## What is expected
From the data below, copy exactly the lines that lie between the one holding "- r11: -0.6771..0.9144" and the one holding "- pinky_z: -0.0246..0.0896", including both, and nothing more.

## Material for this task
╭──

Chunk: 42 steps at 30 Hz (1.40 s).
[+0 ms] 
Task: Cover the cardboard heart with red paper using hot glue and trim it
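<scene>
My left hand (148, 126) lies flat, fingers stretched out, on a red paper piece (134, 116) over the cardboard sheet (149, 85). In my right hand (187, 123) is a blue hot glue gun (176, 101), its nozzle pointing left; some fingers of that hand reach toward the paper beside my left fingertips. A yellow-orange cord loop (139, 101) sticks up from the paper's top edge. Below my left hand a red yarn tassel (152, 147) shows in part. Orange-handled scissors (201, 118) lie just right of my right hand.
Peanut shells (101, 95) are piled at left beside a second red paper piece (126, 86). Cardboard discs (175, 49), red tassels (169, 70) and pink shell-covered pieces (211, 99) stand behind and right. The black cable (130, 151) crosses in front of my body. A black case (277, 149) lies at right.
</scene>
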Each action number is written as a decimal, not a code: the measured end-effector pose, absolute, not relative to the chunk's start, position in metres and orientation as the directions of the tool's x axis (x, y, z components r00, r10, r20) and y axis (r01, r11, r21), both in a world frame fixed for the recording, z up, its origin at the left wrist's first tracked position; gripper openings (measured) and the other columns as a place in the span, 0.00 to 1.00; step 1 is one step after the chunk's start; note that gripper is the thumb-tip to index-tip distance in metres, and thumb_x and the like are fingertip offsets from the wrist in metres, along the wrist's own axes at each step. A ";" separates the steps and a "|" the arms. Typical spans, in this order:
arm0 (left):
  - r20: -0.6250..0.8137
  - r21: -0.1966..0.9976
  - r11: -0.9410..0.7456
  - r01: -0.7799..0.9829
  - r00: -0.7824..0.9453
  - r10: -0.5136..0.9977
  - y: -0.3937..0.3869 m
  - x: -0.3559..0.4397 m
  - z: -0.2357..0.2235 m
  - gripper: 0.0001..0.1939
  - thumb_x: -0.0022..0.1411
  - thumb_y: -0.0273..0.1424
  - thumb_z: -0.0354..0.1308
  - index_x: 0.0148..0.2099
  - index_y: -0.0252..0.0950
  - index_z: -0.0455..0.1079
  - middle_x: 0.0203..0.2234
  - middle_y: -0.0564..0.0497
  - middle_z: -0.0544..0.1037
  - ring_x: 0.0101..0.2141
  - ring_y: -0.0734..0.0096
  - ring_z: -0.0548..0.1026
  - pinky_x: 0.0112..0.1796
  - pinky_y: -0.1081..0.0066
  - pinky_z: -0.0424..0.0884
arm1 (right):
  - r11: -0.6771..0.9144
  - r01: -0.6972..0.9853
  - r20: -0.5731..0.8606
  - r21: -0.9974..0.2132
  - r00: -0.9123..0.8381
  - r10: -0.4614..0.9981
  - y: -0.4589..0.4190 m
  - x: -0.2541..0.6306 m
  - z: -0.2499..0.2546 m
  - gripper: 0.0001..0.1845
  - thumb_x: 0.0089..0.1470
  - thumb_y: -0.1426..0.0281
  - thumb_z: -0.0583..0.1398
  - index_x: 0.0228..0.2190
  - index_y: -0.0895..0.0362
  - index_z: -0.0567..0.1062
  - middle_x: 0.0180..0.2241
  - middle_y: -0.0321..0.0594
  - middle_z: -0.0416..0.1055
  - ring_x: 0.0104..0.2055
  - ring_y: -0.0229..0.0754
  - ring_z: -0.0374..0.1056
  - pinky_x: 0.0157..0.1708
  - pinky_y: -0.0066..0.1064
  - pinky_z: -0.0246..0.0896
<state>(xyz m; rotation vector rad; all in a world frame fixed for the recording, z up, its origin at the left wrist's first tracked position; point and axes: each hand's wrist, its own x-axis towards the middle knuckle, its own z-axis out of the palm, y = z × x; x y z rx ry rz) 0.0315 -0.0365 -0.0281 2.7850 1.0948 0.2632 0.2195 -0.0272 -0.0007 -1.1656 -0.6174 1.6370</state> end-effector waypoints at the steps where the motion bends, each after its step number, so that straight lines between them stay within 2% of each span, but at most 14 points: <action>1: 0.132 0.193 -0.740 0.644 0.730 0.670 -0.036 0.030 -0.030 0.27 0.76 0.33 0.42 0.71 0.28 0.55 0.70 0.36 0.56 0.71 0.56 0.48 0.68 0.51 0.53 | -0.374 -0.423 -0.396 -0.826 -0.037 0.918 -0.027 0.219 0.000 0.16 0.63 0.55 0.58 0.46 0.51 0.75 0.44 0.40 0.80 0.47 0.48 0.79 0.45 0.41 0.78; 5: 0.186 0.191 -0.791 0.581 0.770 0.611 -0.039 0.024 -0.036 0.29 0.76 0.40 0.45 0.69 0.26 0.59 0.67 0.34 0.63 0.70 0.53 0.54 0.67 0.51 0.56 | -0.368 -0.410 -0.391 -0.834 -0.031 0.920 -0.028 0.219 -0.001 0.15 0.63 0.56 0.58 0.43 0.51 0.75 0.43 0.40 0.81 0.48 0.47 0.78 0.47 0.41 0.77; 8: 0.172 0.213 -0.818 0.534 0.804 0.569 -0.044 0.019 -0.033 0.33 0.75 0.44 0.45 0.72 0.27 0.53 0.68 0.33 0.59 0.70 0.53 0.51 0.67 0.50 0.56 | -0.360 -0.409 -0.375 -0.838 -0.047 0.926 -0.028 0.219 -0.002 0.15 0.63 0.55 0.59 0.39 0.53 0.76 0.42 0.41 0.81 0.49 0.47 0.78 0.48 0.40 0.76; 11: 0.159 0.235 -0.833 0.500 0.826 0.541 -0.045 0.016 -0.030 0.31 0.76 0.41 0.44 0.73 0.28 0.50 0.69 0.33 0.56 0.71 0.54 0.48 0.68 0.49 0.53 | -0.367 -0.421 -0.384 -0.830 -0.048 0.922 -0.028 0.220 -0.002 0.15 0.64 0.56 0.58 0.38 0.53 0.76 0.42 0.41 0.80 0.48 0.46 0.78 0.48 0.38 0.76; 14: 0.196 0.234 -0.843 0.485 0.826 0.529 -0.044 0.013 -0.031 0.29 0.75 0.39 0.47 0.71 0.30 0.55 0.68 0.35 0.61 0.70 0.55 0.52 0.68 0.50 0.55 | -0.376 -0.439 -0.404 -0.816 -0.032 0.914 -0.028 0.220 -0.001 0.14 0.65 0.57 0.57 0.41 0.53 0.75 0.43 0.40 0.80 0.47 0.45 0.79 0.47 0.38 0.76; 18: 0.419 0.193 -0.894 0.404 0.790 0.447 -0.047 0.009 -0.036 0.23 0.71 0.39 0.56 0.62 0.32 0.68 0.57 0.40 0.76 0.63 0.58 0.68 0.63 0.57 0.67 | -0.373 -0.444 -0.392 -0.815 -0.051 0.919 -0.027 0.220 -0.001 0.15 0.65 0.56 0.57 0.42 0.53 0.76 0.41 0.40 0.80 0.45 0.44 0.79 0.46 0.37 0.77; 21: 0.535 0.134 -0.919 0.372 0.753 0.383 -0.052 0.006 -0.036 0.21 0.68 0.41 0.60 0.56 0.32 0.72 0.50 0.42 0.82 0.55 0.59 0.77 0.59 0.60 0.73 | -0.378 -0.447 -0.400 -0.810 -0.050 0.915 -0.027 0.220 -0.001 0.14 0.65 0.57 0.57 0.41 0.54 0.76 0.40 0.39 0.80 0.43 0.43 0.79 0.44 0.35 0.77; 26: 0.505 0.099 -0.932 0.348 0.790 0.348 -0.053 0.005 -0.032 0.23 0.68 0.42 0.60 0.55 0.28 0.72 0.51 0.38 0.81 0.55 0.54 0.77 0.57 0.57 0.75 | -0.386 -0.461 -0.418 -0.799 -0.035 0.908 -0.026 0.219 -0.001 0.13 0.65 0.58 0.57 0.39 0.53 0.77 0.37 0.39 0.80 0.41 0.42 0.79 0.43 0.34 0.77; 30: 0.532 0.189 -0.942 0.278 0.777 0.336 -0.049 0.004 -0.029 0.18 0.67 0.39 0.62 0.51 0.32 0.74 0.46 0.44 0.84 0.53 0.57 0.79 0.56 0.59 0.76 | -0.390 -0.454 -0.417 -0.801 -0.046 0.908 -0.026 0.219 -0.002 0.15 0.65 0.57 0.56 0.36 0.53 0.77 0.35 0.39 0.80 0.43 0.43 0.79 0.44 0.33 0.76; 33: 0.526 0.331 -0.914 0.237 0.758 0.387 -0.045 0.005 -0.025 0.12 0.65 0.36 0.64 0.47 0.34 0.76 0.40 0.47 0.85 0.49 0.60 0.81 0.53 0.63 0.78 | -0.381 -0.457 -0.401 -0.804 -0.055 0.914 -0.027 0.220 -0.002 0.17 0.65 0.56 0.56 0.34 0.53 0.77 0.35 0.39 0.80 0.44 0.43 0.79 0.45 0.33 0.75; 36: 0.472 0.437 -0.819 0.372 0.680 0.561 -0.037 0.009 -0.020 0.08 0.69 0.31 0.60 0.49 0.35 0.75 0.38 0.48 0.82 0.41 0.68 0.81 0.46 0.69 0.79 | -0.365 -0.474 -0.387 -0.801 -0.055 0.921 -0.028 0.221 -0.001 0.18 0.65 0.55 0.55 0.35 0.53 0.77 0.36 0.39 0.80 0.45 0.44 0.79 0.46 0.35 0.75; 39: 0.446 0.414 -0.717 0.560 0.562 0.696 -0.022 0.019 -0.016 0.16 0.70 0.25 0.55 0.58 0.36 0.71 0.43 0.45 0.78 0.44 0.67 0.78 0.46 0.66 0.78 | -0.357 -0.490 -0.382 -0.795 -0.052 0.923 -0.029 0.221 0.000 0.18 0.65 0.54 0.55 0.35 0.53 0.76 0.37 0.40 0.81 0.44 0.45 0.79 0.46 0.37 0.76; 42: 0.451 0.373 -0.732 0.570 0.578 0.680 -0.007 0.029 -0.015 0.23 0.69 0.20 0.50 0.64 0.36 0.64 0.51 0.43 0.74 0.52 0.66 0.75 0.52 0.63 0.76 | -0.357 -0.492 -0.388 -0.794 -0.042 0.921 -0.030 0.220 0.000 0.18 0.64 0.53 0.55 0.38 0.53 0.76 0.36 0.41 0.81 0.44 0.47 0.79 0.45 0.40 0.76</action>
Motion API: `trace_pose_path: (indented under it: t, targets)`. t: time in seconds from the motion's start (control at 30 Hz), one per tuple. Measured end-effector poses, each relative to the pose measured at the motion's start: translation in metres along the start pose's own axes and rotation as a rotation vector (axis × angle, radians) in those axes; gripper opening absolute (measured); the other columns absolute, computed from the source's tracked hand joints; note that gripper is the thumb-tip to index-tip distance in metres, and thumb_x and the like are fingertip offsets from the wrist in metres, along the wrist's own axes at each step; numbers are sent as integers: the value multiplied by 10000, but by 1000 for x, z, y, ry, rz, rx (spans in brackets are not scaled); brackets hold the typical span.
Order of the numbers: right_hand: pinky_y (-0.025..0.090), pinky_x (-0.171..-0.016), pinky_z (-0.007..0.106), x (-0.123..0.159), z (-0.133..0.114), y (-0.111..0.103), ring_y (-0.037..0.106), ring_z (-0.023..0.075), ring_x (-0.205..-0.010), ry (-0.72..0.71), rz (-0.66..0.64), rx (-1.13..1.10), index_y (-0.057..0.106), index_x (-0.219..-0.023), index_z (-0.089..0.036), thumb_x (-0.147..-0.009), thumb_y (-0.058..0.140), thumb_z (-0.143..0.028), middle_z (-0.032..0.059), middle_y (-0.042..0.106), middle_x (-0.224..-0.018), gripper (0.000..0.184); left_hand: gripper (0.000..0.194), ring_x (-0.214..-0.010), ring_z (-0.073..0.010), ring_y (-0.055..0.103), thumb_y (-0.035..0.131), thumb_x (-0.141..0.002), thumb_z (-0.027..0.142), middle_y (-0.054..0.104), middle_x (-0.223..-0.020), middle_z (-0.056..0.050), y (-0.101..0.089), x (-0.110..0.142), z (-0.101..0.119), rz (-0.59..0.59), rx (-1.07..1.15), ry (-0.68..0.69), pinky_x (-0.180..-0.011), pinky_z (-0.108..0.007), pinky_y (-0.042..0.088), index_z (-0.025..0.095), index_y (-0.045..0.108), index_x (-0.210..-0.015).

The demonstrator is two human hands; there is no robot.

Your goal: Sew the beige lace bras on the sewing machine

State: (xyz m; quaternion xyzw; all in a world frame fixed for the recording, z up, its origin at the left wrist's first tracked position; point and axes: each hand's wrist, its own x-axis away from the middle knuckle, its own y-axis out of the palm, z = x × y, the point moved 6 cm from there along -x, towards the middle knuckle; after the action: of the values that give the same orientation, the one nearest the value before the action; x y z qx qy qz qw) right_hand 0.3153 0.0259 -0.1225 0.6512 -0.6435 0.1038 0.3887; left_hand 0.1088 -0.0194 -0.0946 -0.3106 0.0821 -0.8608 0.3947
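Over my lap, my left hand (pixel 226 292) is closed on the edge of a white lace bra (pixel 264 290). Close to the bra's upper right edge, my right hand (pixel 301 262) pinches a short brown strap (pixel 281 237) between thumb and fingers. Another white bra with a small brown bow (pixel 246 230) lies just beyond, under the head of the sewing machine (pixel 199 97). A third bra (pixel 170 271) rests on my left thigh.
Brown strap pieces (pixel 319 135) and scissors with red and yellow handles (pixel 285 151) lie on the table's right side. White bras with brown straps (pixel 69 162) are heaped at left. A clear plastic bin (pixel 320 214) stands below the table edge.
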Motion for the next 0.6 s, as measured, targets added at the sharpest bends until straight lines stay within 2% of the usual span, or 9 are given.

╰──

## Exercise result
  - r11: -0.6771..0.9144
  - r01: -0.6972..0.9853
  - r20: -0.5731..0.8606
  - r21: -0.9974..0.2132
  - r00: -0.9123..0.8381
  - r10: -0.4614..0.9981
  - y: -0.4589..0.4190 m
  - x: -0.2541..0.6306 m
  - z: -0.2499..0.2546 m
  - gripper: 0.0001..0.1845
  - thumb_x: 0.0089..0.1470
  - thumb_y: -0.1426..0.0281
  - thumb_z: -0.0583..0.1398
  - index_x: 0.0228..0.2190
  - index_y: -0.0895..0.0362
  - index_z: -0.0567..0.1062
  - middle_x: 0.0180..0.2241
  - middle_y: -0.0321..0.0594
  - middle_z: -0.0416..0.1055
  - ring_x: 0.0104..0.2055
  - ring_y: -0.0229..0.0754
  - ring_z: -0.0374..0.1056
  - pinky_x: 0.0157..0.1708
  - pinky_y: -0.0066..0.1064
  - pinky_z: -0.0246..0.0896

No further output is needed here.